El lago Grant era alimentado por el río que bajaba desde el monte Franklin. Pero el ingeniero deseaba averiguar dónde desagotaba sus aguas que, sin duda, iban al mar. Debía existir un desagüe en alguna parte, pero no lo encontraron.

–Sin embargo, por algún lado debe comunicarse con el mar –repetía el ingeniero–. Y si ese desagüe no se ve, debe estar en el interior de la pared de piedra.

–¿Qué importancia tiene eso, Ciro? –preguntó Gedeón Spilett.

–Muy grande –contestó el ingeniero–, porque si el agua pasa a través del muro de piedra, es posible que allí haya alguna cavidad habitable.

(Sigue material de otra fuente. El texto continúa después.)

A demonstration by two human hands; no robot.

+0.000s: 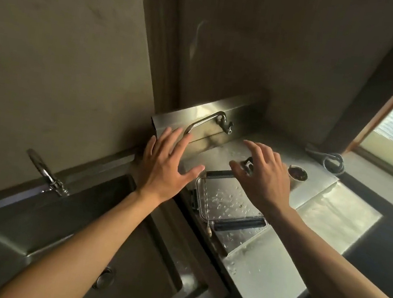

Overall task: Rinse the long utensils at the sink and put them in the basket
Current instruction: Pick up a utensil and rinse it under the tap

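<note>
My left hand [167, 163] hovers with fingers spread just below the spout of a wall-mounted steel faucet [209, 123]. My right hand [260, 174] is raised beside it, fingers loosely spread, over the wet steel counter [263, 262]. Neither hand holds anything. A thin long utensil with a pale handle end [208, 215] lies along the left edge of a clear lidded container [229, 203] below my hands. A steel sink basin [79, 233] lies at the lower left. No basket is in view.
A second faucet [45, 171] stands at the back of the left sink, whose drain [104, 278] shows near my left forearm. A small round cup [297, 174] and a dark coiled cord [331, 160] sit near the window sill at right.
</note>
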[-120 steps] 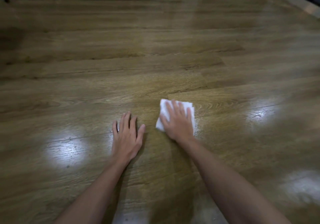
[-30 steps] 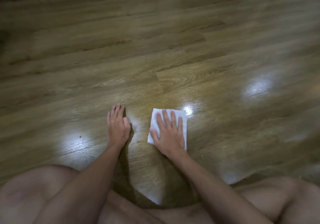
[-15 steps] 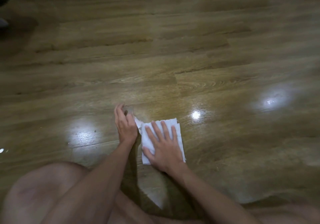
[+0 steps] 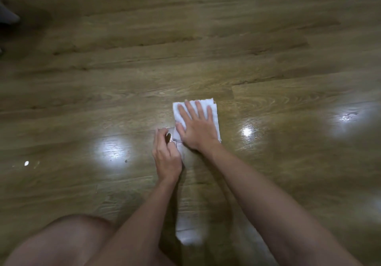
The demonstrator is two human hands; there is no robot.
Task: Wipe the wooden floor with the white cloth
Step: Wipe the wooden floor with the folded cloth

Los colonos volvieron a rodear el lago por completo sin encontrar lo que buscaban. Estaban a punto de emprender el regreso a las Chimeneas cuando Top, que hasta entonces había estado muy tranquilo, comenzó a ir y venir hacia la orilla. De repente se detenía, miraba el agua y levantaba una pata como si hubiera descubierto algún animal y se preparara para cazarlo. Después, ladraba con más furor. Al principio, nadie le prestó atención, pero sus gruñidos terminaron por intrigar al ingeniero.

–¿Qué has visto, Top?

El perro dio varios saltos. Estaba inquieto. Parecía seguir desde la orilla algo invisible, sumergido en el lago. Sin embargo, no se veía nada. Allí había algún misterio. Y, de pronto, el perro se tiró al agua.

–¡Aquí, Top! –gritó Ciro Smith, que no quería dejar a su perro en aquellas aguas sospechosas.

–¿Qué es lo que pasa ahí abajo? –preguntó Pencroff, examinando la superficie del lago.

–Top habrá olfateado algún animal –contestó Harbert.

El perro estaba a más de veinte pies de distancia y Ciro Smith lo llamaba a los gritos, cuando una cabeza enorme, cónica, de ojos grandes y largos bigotes apareció en la superficie.

–¡Un dugongo! –exclamó Harbert.

El enorme animal se había lanzado sobre el perro y su amo no podía hacer nada para salvarlo. Desde la costa, Spilett y Harbert le tiraban piedras cuando Top, apresado por el dugongo, desapareció.

El valiente Nab quiso arrojarse en auxilio del perro pero el ingeniero lo detuvo a tiempo. Bajo el agua tenía lugar una lucha inexplicable porque, en aquellas condiciones, Top no podía resistir. La diferencia de tamaños entre los animales era tan grande que la muerte del perro era segura.

En eso vieron reaparecer a Top. Una fuerza desconocida lo había lanzado por el aire. El perro voló, cayó en medio de las aguas revueltas y pronto llegó nadando a la orilla. No estaba herido y se había salvado milagrosamente.

Ciro Smith y sus compañeros no comprendían qué había ocurrido. Y comprendieron menos cuando, con Top en tierra, parecía que la lucha continuaba bajo las aguas. Sin duda ahora la pelea era con algún otro poderoso animal. Pero aquello no duró mucho. De pronto, el agua se tiñó de rojo y el cuerpo del dugongo salió a la superficie. Tenía una herida en el cuello, que parecía hecha con un cuchillo. ¿Qué animal lo había matado? Nadie pudo explicarlo.